Washington, DC – Yesterday, several Members of Congress traveled to Eagle Pass, Texas as part of a congressional delegation to explore the dehumanizing dangers inflicted by Gov. Greg Abbott’s Operation Lone Star. The images and videos of the razor wires, saw blades, and buoy barriers deployed by Governor Abbott make visceral the dangers and intent to harm.

  • Rep. Joaquin Castro (D-TX) stated, “Everyone needs to see what I saw in Eagle Pass today. Clothing stuck on razor wire where families got trapped. Chainsaw devices in the middle of buoys. Land seized from US citizens. Operation Lone Star is barbaric — and @GovAbbott  is making border communities collateral damage.” See the accompanying video here.
  • Rep. Sylvia Garcia (D-TX) hit similar themes, noting: “Appalled by the ongoing cruel and inhumane tactics employed by @GovAbbott at the Texas border. The situation’s reality is unsettling as these buoys’ true danger and brutality come to light. We must stop this NOW!”

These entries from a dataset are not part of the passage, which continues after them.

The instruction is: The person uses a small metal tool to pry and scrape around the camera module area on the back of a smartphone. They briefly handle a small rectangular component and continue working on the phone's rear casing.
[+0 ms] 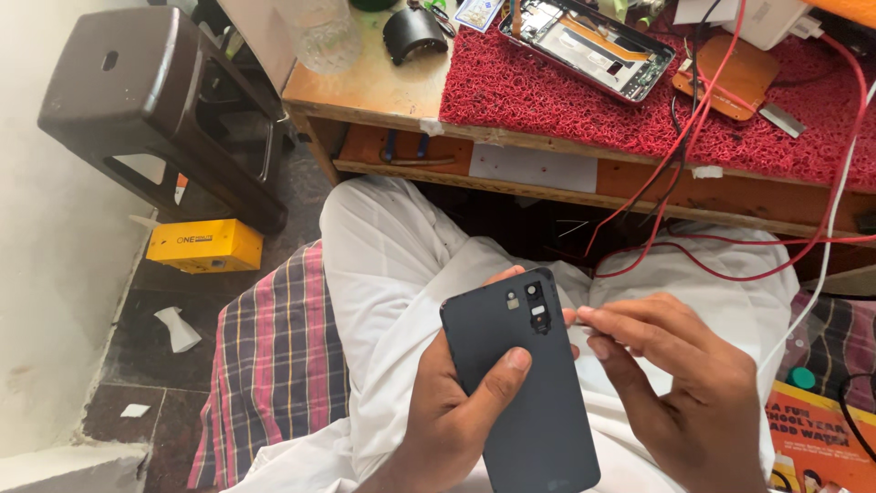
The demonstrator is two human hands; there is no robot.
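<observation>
Head view: our left hand [456, 411] grips the dark phone back cover [520, 374] over our lap, below the red mat [547, 100]; our right hand [675, 383] pinches fingertips together at the cover's right edge.

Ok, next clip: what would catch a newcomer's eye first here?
The dark grey phone back cover, held over the lap by the left hand, with the right hand pinching at its upper right edge. Behind, an opened phone lies on the red mat, with red wires trailing down.
</observation>
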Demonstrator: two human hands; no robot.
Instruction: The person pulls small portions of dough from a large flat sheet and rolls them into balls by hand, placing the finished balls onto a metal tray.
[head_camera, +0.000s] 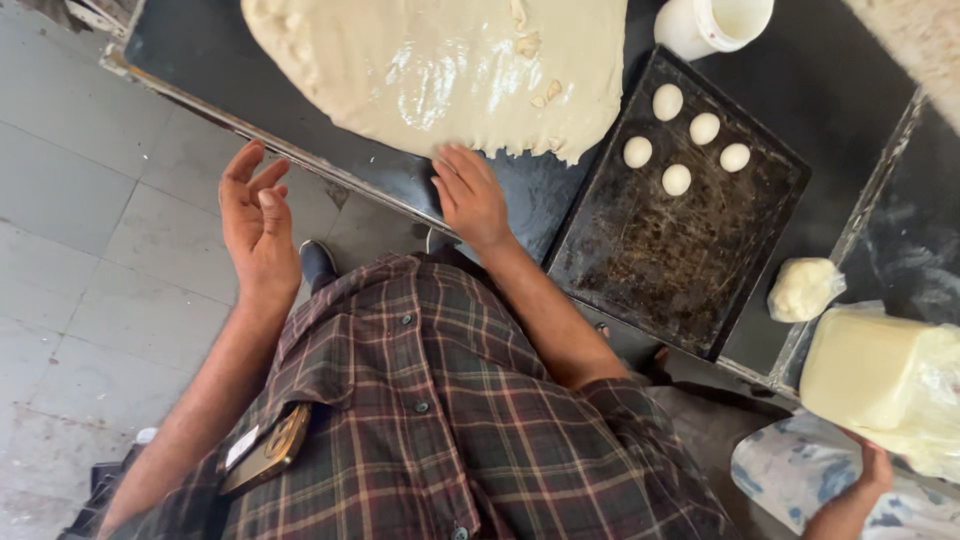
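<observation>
While the flat right hand (470, 195) presses the near edge of the dough sheet (440, 70) by the tabletop's (190, 50) front edge, the left hand (255, 215) hangs open, empty; the sheet looks soft, oily, easily torn, best lifted along its edge.

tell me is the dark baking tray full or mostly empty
Mostly empty: the tray holds five dough balls near its far end; the rest is bare.

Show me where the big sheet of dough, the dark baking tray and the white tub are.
big sheet of dough (440, 70), head view, on its glossy middle.
dark baking tray (670, 260), head view, on its bare floor below the dough balls.
white tub (700, 30), head view, on its side wall.
</observation>
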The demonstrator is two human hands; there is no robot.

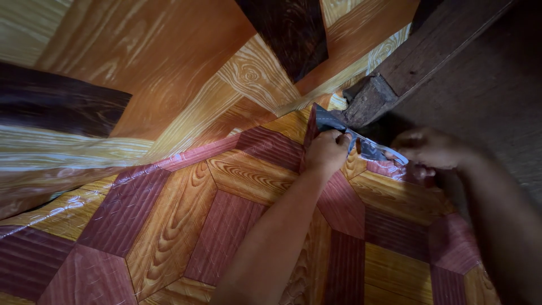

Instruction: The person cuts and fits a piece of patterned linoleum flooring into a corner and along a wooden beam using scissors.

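Floor (497, 85) — patterned vinyl sheet (226, 214) atop

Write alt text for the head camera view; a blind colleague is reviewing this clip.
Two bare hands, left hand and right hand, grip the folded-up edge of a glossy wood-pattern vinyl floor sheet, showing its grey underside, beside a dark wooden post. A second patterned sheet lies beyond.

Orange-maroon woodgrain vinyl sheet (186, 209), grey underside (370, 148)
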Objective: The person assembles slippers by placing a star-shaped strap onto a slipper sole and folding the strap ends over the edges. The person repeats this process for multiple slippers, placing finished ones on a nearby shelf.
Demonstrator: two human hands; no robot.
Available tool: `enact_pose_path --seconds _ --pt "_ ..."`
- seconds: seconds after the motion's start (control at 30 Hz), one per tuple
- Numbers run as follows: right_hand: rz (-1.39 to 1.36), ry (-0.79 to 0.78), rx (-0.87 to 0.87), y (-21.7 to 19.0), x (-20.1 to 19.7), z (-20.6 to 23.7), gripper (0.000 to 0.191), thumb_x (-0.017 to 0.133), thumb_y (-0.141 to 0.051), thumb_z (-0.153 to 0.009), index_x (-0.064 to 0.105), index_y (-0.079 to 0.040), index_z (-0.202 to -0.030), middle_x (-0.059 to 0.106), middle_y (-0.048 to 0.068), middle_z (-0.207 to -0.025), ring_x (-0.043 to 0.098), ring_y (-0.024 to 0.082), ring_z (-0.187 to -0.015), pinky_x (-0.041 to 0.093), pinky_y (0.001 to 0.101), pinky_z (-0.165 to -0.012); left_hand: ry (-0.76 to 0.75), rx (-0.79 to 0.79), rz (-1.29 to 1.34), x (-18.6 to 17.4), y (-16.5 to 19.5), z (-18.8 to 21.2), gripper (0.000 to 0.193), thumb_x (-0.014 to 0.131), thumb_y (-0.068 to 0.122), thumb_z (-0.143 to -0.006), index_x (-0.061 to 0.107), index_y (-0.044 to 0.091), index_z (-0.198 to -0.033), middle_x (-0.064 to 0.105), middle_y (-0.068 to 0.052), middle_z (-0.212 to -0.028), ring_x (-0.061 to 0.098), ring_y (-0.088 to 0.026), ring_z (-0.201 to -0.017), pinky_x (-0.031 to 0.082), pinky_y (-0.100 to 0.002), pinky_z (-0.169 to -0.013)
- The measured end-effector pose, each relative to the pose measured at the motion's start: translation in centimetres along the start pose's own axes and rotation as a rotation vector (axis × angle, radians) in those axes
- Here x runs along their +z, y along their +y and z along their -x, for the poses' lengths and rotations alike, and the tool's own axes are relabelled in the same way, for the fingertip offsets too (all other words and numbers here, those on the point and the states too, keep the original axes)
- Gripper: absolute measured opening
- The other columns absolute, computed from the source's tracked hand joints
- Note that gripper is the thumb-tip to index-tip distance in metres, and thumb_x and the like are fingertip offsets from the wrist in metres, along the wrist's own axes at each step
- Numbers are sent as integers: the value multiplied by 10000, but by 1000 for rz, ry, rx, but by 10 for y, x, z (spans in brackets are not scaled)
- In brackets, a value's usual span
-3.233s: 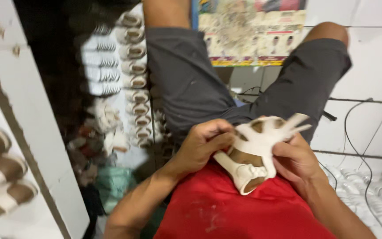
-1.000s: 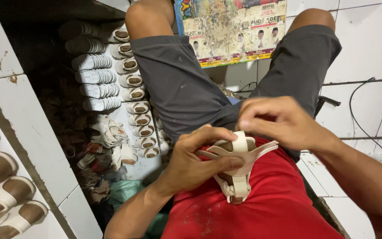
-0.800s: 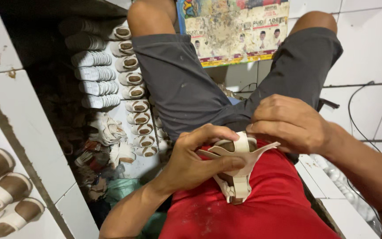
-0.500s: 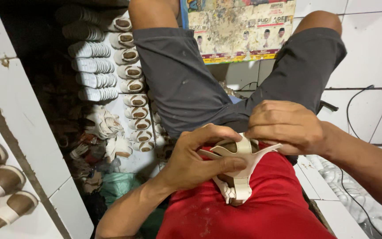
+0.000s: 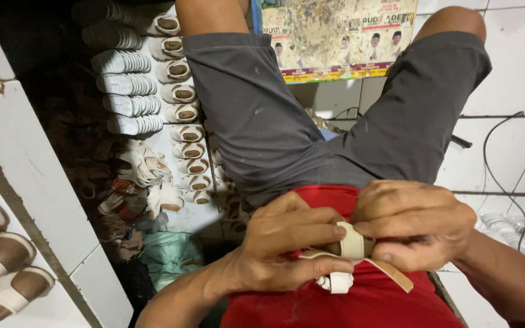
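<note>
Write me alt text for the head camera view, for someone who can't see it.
Seen from above, a seated person's left hand and right hand both grip a cream sandal strap piece over a red shirt and grey shorts. Rows of cream sandals lie on the floor to the left, and a worn poster lies ahead.

only sign-type thing here is a worn rectangular paper poster [image 5: 335,37] lying at the top of the view between the person's knees, mostly grimy beige and green with a yellow band along its lower edge, a blue strip down its left side and small portrait photos.
</note>
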State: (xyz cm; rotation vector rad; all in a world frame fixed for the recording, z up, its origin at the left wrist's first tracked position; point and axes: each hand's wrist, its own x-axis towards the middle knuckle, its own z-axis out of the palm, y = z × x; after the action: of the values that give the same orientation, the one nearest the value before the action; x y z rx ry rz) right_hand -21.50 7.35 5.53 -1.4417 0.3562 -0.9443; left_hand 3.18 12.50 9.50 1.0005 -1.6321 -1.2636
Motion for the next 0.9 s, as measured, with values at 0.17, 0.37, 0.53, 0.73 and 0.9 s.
enact_pose_path --seconds 0.17,0.37,0.53,0.73,0.9 --pt "104 -45 -79 -9 6 -1 205 750 -127 -901 714 65 -964 691 146 -934 734 278 -843 617 412 -737 -6 5 25 -2 10 5 427 947 154 -848 698 84 -1188 729 -88 -1210 716 -191 -926 567 -259 -837" --pt "-66 -140 197 -6 10 10 226 819 -180 -864 717 15 -916 628 105 -908 648 245 -811 553 380 -730 -136 -191 124 -11 13 15 394 926 165 -831 700 78 -1141 741 -24 -1094 641 -150 -847 527 -259 -805" --pt "-445 -113 447 13 -3 12 345 820 -224 -938 717 63 -1100 690 177 -1100 667 282 -1015 555 414 -955 -33 -279 122 -5 2 16 478 927 216 -863 636 103 -1224 711 -5 -1152 649 -113 -891 532 -235 -796" --pt "-756 262 626 25 2 16 567 785 -287 -931 592 73 -1325 632 188 -1143 611 234 -1056 486 378 -946 139 -639 556 -1 -19 23 540 866 115 -861 626 10 -1333 717 -54 -1140 669 -104 -1038 567 -272 -921" --pt "-347 257 761 26 13 11 313 754 6 -878 718 71 -1183 673 113 -1111 585 126 -942 487 267 -799 339 -713 732 0 -37 42 491 844 16 -832 642 -42 -1276 737 -114 -1141 697 -158 -1025 569 -304 -929"
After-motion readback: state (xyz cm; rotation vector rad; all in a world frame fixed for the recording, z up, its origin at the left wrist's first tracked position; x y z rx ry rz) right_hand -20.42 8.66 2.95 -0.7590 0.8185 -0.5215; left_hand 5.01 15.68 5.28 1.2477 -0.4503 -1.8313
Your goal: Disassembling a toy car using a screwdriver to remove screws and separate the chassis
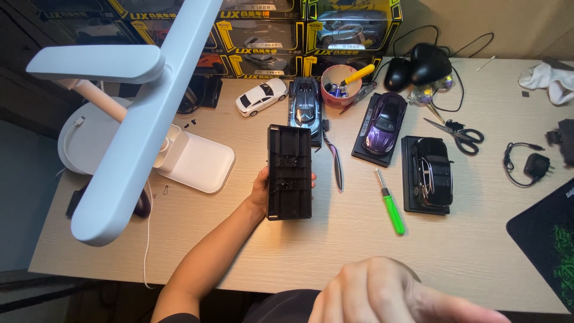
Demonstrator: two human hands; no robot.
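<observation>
Black plastic base [289, 172] – flat rectangular display plinth, underside up, showing moulded ribs, clips & screw posts. Long axis runs near-to-far across the desk, far end pointing at the dark grey model car [305, 103]; near end sits over mid desk. Held just above the light wood-grain desk [335, 239], roughly centre of scene.

Left hand [263, 190] grasps the base from its left side, thumb on the left edge, fingertips [313, 179] wrapping round the right edge. Firm clasp, forearm coming in from the near left.

Right hand [388, 293] is very near the camera, blurred, low in view, holding nothing I can see; fingers loosely curled, can't tell more than that.

Nearby: green-handled screwdriver [390, 207] lies on the desk right of the base, thin metal shaft pointing far. Tweezers-like metal tool [335, 158] just right of the base. Purple model car [382, 122] on a black plinth further right, glossy; black model car [430, 170] on another plinth beyond that. White model car [261, 96] far left of the grey one. Pink cup [341, 84] w/ yellow-handled tool far centre. Scissors [457, 134] to the right. White desk lamp [131, 113], matte plastic, covers the left.
</observation>
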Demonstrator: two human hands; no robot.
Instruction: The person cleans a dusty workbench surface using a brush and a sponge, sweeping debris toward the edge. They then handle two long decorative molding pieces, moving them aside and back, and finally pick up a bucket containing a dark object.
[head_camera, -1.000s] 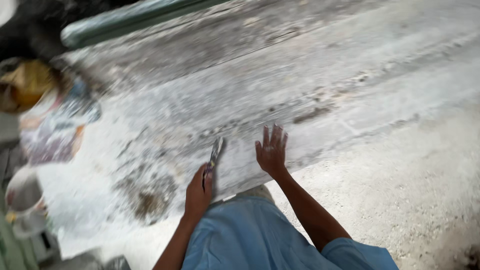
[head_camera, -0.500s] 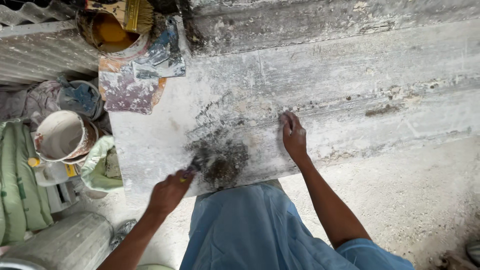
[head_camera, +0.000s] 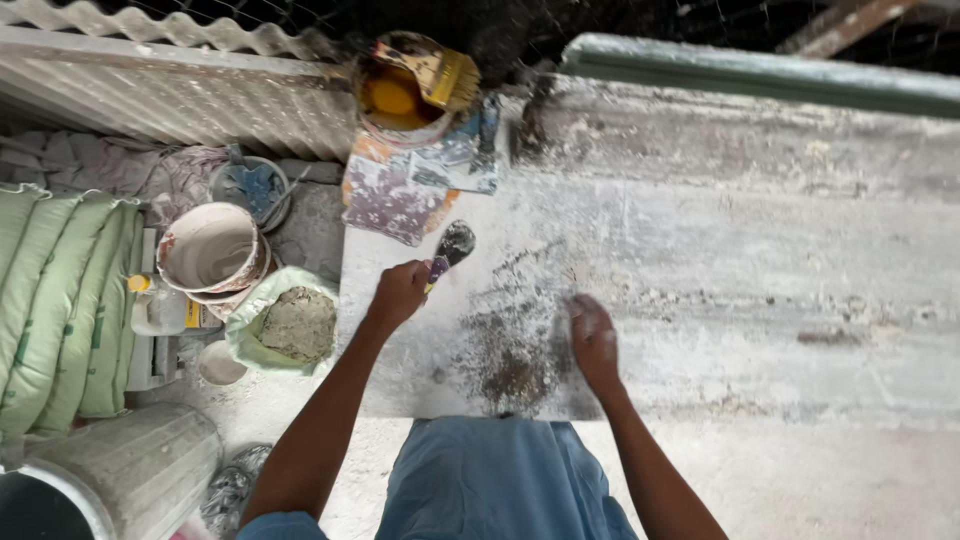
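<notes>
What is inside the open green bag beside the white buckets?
The bag holds grey powder, heaped and lumpy at the top. What lies below the surface is covered.

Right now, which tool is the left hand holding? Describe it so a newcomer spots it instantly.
Start at the long whitish slab. Near its left end, below the yellow paint can, the left hand grips a putty knife. It is the only tool with a flat, dark, mortar-smeared blade.

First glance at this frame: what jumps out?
The left hand grips a putty knife above a dark gritty patch on the whitish slab, with the right hand flat beside the patch. At the slab's far left corner stands a paint can with a brush across it, and buckets sit on the ground to the left.
</notes>
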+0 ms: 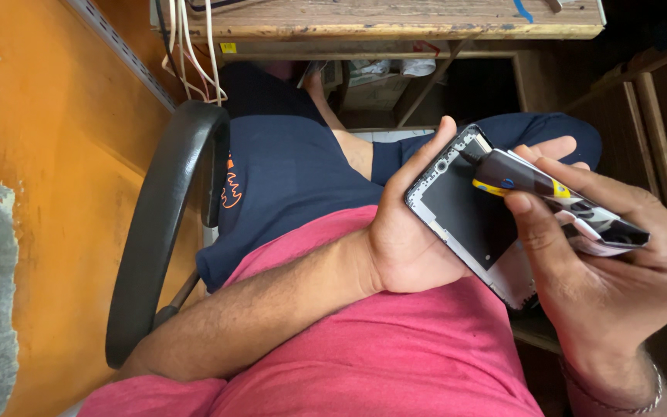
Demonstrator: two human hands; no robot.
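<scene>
Left hand (407, 239), forearm crossing the torso, palm up, fingers curled in a cradling grip. Right hand (611, 262), wrist bent, fingers pinched closed, thumb forward.

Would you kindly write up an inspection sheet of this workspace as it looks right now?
Surface: a worn wooden desk at the top edge; the work itself is held over the lap.
Job's things: an opened phone with its back cover off, dark inner plate showing; a dark powered screwdriver with yellow accents, tip at the phone's upper corner.
Clutter: papers or packets under the desk, too dim to identify.
Grippers: left hand cradles the phone; right hand grips the screwdriver.
Cables: white and dark cables hang from the desk's left end.
Surroundings: black chair armrest, orange wall, wooden cabinet to the right.
</scene>
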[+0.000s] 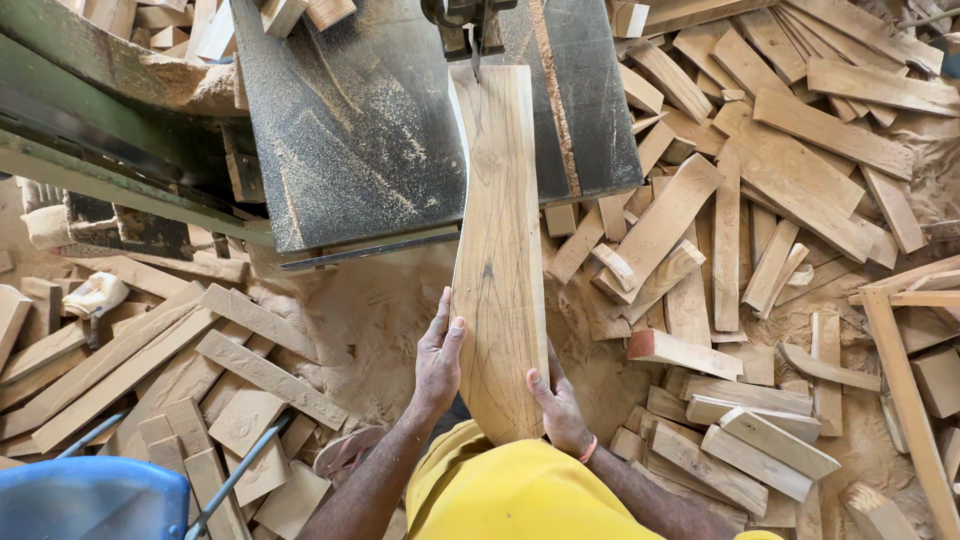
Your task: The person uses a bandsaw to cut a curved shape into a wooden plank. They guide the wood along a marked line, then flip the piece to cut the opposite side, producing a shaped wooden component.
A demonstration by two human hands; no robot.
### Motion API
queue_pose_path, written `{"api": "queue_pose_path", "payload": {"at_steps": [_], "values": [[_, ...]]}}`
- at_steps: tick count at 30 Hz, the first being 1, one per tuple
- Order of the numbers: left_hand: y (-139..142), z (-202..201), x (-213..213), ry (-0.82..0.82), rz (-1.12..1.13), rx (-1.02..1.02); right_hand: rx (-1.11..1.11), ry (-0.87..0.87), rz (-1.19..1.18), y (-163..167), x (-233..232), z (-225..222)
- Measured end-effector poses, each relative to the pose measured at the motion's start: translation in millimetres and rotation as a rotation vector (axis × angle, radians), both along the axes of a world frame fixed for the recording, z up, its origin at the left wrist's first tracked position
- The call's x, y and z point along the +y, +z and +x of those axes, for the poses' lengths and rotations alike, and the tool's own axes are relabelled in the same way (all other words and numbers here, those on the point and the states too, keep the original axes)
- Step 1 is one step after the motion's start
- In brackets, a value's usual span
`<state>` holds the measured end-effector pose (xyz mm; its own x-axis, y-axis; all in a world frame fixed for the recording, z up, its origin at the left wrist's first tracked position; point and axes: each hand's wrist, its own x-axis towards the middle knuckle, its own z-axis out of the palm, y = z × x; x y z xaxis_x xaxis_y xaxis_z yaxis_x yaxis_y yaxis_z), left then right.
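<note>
Both hands on the board, feeding it into the band saw blade

My left hand (440, 355) lies flat with fingers pressed along the left edge of the long wooden plank (497, 250), and my right hand (557, 405) grips its near end from the right, thumb on top; the plank rests on the dark, sawdust-strewn saw table (350, 130), its far end touching the thin blade (474, 55) under the guide. I judge the cut to be just at its start, since I see almost no kerf behind the blade. The next push, I think, calls for steady, even pressure and fingers kept well back. Heaps of offcuts (760, 220) lie to either side, a blue chair (90, 495) at lower left
</note>
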<state>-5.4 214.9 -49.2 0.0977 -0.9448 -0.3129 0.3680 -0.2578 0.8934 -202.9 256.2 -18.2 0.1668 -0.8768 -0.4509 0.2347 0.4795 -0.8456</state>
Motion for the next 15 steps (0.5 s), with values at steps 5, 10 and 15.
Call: {"api": "queue_pose_path", "payload": {"at_steps": [5,10,15], "values": [[-1,1,-4,0.018,-0.04,0.01,-0.117,-0.08,0.006,-3,-3,5],[-2,3,-8,0.033,-0.032,0.023,-0.11,-0.085,0.019,-7,-6,7],[-1,4,-12,0.015,0.014,-0.063,-0.056,-0.079,0.047,-8,-9,7]]}}
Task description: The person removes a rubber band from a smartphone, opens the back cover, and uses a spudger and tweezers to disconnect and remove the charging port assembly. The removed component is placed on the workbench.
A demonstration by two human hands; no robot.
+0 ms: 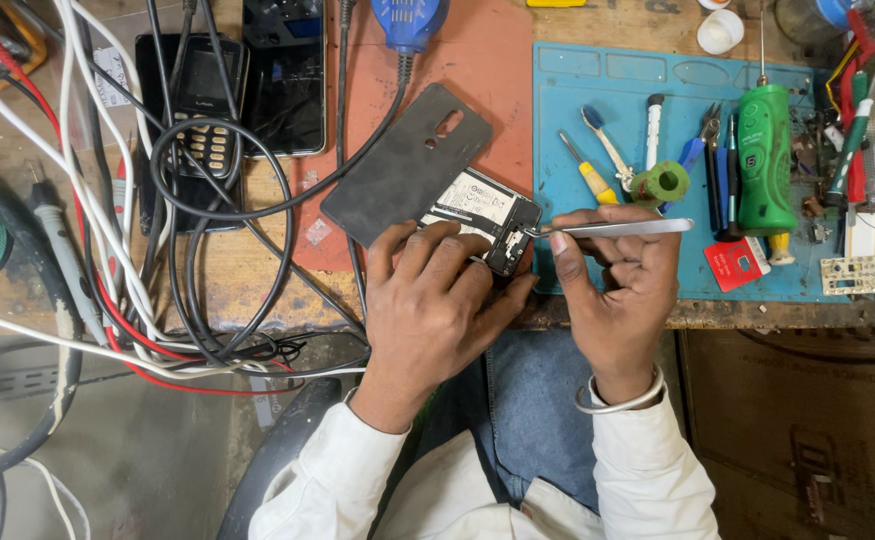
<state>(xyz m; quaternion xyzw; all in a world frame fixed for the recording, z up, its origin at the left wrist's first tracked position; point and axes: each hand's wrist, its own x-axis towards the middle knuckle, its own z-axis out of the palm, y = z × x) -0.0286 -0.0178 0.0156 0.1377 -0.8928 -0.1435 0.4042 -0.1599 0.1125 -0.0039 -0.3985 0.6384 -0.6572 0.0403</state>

In a powerful article in The New Yorker, “The Legacy of the El Paso Shooting,” Stephania Taladrid highlights how we’ve arrived at this dangerous moment and the continued descent of Texas Republicans on immigration – even after the horrors of the El Paso shooting four years ago should have forced a reckoning about the dangers associated with dehumanizing migrants.

According to Zachary Mueller, America’s Voice Political Director:

“The intentionally deadly saw blade-laced buoy water wall that Governor Abbott flagrantly – and illegally – erected in the Rio Grande is the horrific policy manifestation of the cruelty Olympics Republicans are engaged in; a competition to see who can be crueler while adopting the absurdly false white nationalist conspiracy theories about a hostile migrant invasion of the United States. When elected leaders like Gov. Abbott dehumanize migrants, falsely making them out to be an existential threat, they court violence because the way you stop ‘invaders,’ is with deadly force. Gov. Abbott knows he does not have the legal authority to deploy the deadly buoys, block waterways or change the international boundary, yet he is following through with his plan. His embrace of the white nationalist and antisemitic great replacement theory is appalling, and his intentionally deadly water wall is the vehicle he is using to weaponize the conspiracy to take on the federal government and ‘own the libs.’ He has chosen headlines over humans.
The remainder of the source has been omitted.